Lebensgeschichte Jesu auf der Bühne

In Oberammergau starten am Samstag die Passionsspiele

Auch die Oberammergauer blieben von Corona nicht verschont. Zwei Jahre mussten sie warten auf ihre 42. Passionsspiele. Am Samstag ist endlich Premiere. Mit einem Jesus, der den Menschen auch heute viel zu sagen hat.
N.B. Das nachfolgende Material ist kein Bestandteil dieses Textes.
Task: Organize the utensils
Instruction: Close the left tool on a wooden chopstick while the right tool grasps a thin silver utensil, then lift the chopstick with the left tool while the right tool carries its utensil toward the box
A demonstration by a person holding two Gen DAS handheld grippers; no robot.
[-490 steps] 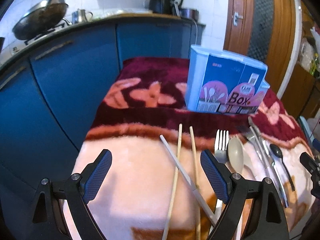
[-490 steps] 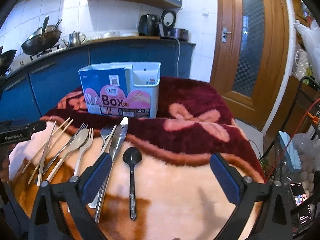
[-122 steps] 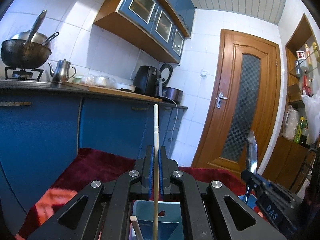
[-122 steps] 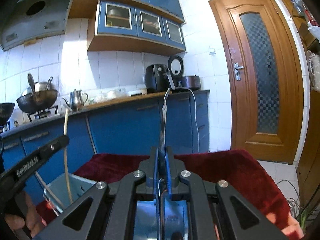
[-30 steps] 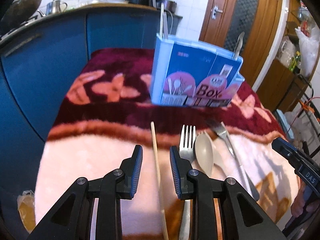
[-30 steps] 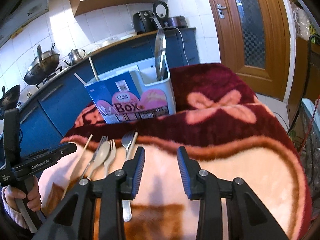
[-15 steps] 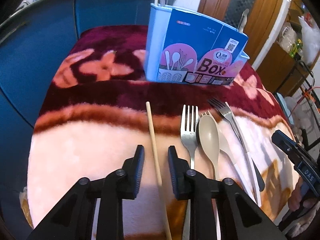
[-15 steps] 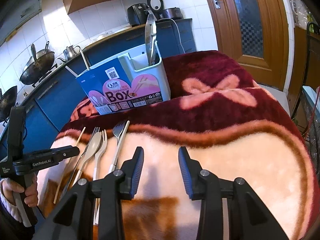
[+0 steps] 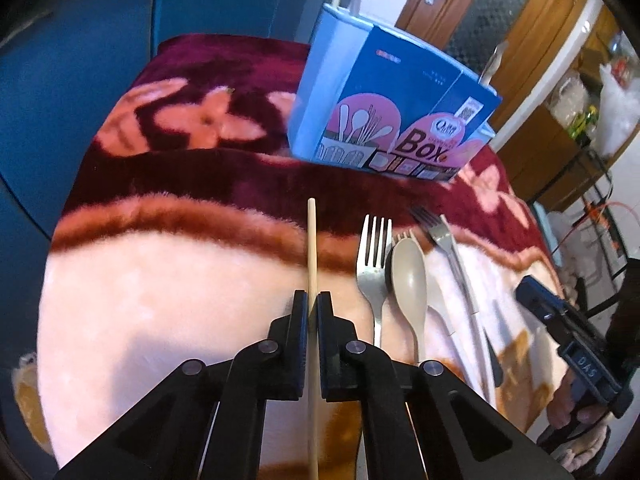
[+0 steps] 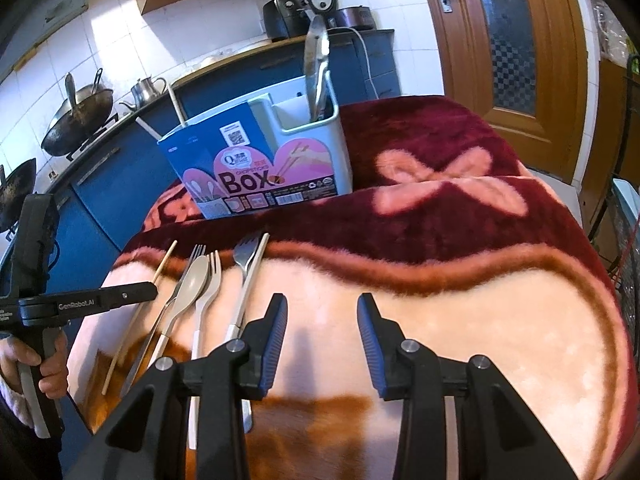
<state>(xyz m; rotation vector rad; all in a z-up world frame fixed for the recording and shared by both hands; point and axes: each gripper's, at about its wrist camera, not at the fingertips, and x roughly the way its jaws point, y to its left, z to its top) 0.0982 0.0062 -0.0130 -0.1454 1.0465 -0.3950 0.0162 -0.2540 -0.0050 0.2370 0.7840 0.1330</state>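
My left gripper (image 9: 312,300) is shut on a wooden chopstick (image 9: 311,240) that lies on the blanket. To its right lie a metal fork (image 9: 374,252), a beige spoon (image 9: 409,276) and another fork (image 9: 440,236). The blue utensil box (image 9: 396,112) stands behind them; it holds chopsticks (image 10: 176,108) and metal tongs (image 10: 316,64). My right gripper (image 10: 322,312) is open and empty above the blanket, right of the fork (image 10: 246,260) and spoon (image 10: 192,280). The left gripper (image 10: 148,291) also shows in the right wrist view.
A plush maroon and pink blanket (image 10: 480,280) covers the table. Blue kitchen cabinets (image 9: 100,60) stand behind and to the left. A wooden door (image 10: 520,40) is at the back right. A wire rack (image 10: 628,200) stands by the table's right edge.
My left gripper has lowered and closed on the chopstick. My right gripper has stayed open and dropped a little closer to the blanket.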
Am 14. Mai ist die Premiere der 42. Oberammergauer Passionsspiele. © Kiderle

Oberammergau – Der Wetterbericht für die Premiere der 42. Oberammergauer Passionsspiele am Samstag beruhigt schon mal. Bis zu 19 Grad Celsius sind für den oberbayerischen Gebirgsort angekündigt. Wolkig und vereinzelt Regenschauer heißt es zwar, aber im Vergleich zu 2010 sind das Spitzenaussichten. Damals hüllten sich die Zuschauer im Theater mit der Freilichtbühne immer tiefer in ihre warmen Mäntel und Jacken, während auf der Bühne die "Schwüle" in Jerusalem beklagt wurde.

Jesu Botschaft so aktuell wie nie

Mit einer coronabedingten Verspätung von zwei Jahren können die Oberammergauer endlich ihr aus dem Pest-Jahr 1633 stammendes Gelübde erfüllen und erneut vom Leiden und Sterben Jesu erzählen. Zum vierten Mal führt Christian Stückl Regie. Wieder wird Jesus in Jerusalem einziehen, die Händler aus dem Tempel verjagen, das Letzte Abendmahl mit seinen Jüngern feiern, verurteilt, gekreuzigt und begraben werden; aber am Ende ist das Grab leer. Vor allem die Lebensgeschichte Jesu wolle er erzählen, hat Stückl angekündigt. Ihm gehe es um die Frage, welche Botschaft dieser heute noch vermitteln kann.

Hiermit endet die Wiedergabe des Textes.